On Wednesday evening we went to Manchester Cathedral: Hilary, me and our partners. We had an early meal in Salvi’s on Exchange Square—their Gorgonzola cheese is the best in the whole wide world!—then took our seats in the Cathedral for a wonderful performance of Shakespeare’s Henry V. Antic Disposition are touring it around several Cathedrals, details here: https://www.anticdisposition.co.uk/henry-v-2018.html If it’s coming to a Cathedral near you, I recommend it. The performances are a commemoration of the centenary of the end of WW1. Henry V is performed as a ‘play within a play’: it’s set in a field hospital behind the Western Front, where the recovering inmates are putting on the play to entertain themselves. There are subtle places in the play where the Western Front insinuates itself into the play. It is a beautiful concept, very well performed. What a lovely evening. If you have chance to see it, don’t miss it. I promise you, you won’t be disappointed.

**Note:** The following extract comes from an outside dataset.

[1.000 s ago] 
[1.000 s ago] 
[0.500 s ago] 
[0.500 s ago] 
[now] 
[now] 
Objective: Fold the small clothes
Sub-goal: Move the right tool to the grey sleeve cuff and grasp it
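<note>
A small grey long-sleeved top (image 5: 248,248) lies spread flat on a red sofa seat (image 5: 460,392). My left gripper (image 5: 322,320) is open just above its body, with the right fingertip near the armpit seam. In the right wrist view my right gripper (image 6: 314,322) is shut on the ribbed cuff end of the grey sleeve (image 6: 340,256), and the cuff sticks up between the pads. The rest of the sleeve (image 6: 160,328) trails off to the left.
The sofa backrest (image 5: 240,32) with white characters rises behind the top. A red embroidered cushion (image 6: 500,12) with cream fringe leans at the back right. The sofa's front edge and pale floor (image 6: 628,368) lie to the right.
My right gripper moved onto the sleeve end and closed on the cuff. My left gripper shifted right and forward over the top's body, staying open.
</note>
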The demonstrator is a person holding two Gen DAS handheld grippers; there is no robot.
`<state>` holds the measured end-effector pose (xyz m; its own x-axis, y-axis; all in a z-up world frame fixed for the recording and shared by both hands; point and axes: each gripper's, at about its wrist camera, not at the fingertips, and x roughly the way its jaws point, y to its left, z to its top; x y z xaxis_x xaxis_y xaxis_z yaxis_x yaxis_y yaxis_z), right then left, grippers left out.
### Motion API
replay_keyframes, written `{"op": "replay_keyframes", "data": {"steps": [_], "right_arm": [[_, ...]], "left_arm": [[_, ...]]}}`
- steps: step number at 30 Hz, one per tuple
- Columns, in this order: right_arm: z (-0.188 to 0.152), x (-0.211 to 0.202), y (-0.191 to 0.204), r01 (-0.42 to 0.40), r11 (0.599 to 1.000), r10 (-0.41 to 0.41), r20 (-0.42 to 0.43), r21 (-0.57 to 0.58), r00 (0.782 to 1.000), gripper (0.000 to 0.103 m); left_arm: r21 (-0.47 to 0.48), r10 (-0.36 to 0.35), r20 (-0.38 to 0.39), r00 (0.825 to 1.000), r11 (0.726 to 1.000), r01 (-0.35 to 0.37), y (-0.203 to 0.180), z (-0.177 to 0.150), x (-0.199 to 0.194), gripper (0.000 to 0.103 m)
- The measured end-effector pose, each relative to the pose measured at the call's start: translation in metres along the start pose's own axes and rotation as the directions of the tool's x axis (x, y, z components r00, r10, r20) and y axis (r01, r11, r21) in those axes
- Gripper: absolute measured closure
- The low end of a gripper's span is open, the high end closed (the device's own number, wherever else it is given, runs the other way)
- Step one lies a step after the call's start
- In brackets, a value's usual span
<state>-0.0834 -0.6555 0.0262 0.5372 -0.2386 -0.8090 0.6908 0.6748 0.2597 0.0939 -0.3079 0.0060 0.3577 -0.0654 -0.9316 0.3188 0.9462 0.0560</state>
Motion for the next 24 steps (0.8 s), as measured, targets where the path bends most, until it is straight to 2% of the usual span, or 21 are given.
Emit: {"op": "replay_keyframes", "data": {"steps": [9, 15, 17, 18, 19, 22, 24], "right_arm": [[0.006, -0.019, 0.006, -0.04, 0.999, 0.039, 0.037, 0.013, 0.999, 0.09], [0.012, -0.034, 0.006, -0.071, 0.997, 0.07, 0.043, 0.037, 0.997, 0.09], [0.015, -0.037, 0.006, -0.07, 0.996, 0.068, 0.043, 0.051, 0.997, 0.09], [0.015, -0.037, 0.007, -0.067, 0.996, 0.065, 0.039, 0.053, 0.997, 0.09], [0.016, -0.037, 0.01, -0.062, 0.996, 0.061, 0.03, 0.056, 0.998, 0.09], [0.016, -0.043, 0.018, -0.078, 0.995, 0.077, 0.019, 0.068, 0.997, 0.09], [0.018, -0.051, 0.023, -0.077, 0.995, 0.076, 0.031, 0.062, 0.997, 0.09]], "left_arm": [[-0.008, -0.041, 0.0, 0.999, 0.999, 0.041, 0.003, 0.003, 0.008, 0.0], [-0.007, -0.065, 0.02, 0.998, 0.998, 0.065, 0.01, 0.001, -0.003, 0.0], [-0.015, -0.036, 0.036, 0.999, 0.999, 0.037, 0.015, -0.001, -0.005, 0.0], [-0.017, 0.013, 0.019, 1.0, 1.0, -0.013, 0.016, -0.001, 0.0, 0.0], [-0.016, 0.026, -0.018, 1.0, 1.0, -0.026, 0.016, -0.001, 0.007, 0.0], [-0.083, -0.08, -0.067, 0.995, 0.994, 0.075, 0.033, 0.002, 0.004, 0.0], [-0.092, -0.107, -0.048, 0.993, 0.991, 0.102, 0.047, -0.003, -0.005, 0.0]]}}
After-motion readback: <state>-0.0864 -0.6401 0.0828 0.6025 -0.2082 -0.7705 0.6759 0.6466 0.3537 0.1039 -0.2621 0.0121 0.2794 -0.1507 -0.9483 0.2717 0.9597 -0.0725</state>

Lastly, I need to tell you that my son Michael rang me for a chat in the week; and on Friday I met my friend Joan for our monthly catch-up over dinner. I’m telling you this only because they both value a mention!
I’m giving you a poem this week that’s included in Some Mothers Do…I wrote it on Kim Moore’s poetry residential in St. Ives in 2014. While I was there, my daughter was undergoing surgery for the removal of the melanoma on her right shin. It was a worrying time, as you can surmise from this poem. The weather was lovely the week of the course, unseasonably warm for the time of year. On the Thursday, a couple of days before Halloween, Kim sent course members out—on the only wet day of the week—to find a poem in the town—‘and don’t come back till you’ve found one’. This is the poem I ‘found’. I’ve always loved it, because I love St. Ives; and because I know the story behind the poem. I’m glad it’s going to find its space in the book.
To St Ives a Love Poem
Even though November is a black dog sitting at your feet
and your beaches lay crushed under the weight of mist
and your shoreline roars at the passing of summer
and your white horses rise on their hind legs
till your fishing boats get seasick; even though your trees
shed tears like baubles and your shops drip gifts like rain
and your cobbled streets and narrow alleys wind
around me like a clock and your posters announce
Fair Wednesday as if all other days are cheats
and your bistros display fish with eyes wide as heaven
scared as hell, and your railway bridge yells
do what makes you happy and it feels like a tall order;
even though your choughs are impatient for pilchard
your huers won’t see today from the Baulking House
still you open your arms and kiss my cheeks in welcome.